I podcast your show Good Food every week and it’s inspired me to start cooking more! I’m getting better and better at it, and have found a couple of cookbooks (especially Alice Waters’s The Art of Simple Food) to be so helpful and really informative in helping me to understand what happens/what works best when you mix ingredients and heat them up. My question is: With a beginning home/hobby cook in mind, what cookbooks would you recommend, both for pastries and savory foods.

First of all I want to congratulate you on your new found relationship with your kitchen.  You’ll have a lovely life together.
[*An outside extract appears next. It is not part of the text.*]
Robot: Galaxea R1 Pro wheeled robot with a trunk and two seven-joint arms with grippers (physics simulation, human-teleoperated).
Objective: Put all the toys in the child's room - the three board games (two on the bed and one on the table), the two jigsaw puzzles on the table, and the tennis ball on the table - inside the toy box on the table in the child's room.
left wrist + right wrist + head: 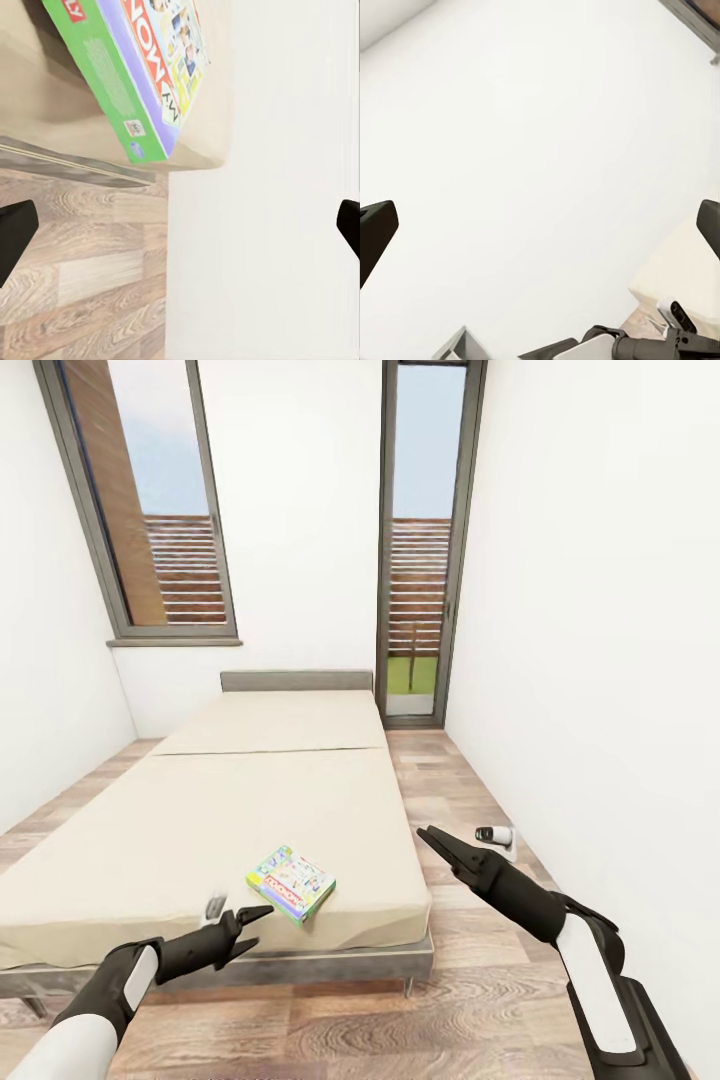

It’s always easy to point to the latest crop of seasonal cookbook offerings but there are some true oldies but goodies available either new or lightly used online.  Here are a few of my favorite from the past:
Cucina Fresca and Cucina Rustica by Viana La Place and Evan Kleiman: OK, it’s a shameless plug, but the books have to be pretty decent to still be in print after 20+ years, right?  CF is based on the ease of cooking ahead and serving (mostly veggies) at room temperature.  It’s a great summer book, especially well suited to the way we shop at the farmers markets. CR goes farther to give you year round ideas.  Someone told me yesterday that she’s used it so much it’s held together with a rubber band.  Easy doesn’t begin to describe the recipes which are all based on the simple and delicious rustic Italian way of eating.
Anything by Nigel Slater but especially Tender: A Cook and His Vegetable Patch.
And this year there are some intriguing new offerings. A particularly good crop of really wonderful Italian cookbooks were published this year.  I’m sticking with Italian because the food is ingredient rather than technique based and keeps you going in the same vein as Alice’s TAOSF.  By the time you cook your way through these books you’ll be able to throw anything together for a simple good meal.
Cucina Povera by Pamela Sheldon Johns. Pamela is an expat living in Italy.  She has been teaching home cooks simple Italian cooking for decades.  She is a prolific author but here concentrates on the food of her heart.  The recipes are simple and the stories ground the recipes in the land and culture they come from.
Rustic Italian Food by Marc Vetri takes the ideas from the culture that created Cucina Povera and moves them into a slightly more sophisticated point of view you would expect from a restaurant chef who trained in Italy.
Ruhlman’s Twenty, by Michael Ruhlman: I would say this is the essential technique book of the year unless you want to dive into Essential Pepin by Jacques Pepin which would actually be like taking a class.  He’s wonderful.
And lastly, for a new baker you couldn’t do much better than Emily Luchetti’s new book, The Fearless Baker.